Requirement: Scan the entries that follow and copy out every line containing "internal".

Extracted records:
--- START ---

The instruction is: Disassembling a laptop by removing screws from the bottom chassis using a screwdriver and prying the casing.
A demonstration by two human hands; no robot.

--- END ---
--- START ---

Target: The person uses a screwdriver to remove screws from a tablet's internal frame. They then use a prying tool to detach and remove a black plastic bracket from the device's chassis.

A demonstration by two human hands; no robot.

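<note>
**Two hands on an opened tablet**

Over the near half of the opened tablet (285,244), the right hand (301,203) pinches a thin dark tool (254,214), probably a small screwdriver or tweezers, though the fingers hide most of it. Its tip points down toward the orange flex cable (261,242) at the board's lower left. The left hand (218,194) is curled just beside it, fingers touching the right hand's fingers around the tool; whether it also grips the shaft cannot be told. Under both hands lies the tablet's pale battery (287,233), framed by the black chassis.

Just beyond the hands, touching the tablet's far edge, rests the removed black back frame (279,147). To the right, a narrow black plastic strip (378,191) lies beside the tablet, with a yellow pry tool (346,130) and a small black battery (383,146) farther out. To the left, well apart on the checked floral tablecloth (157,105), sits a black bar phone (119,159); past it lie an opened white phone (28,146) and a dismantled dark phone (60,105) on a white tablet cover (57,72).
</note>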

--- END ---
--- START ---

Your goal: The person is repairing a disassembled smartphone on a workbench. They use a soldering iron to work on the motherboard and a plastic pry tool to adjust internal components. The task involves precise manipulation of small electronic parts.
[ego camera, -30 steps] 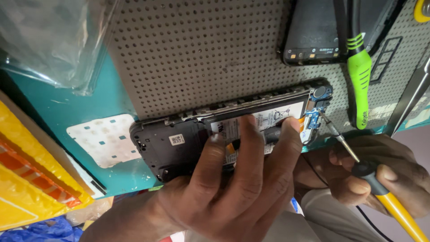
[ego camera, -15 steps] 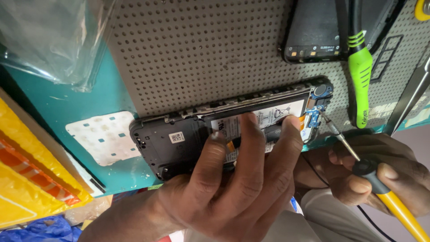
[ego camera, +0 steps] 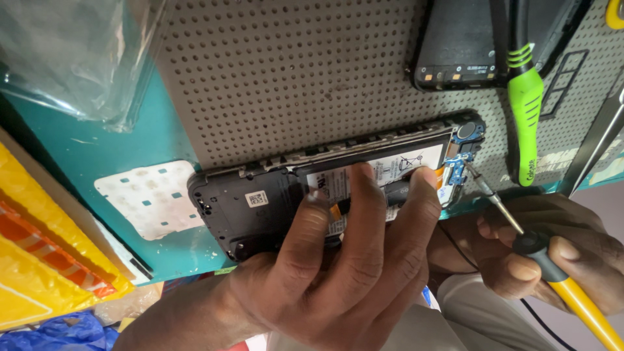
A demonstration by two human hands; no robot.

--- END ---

Solution to this task:
Target: The person uses a screwdriver to remove screws from a tablet's internal frame. They then use a prying tool to detach and remove a black plastic bracket from the device's chassis.
Your goal: The person is repairing a disassembled smartphone on a workbench. They use a soldering iron to work on the motherboard and a plastic pry tool to adjust internal components. The task involves precise manipulation of small electronic parts.

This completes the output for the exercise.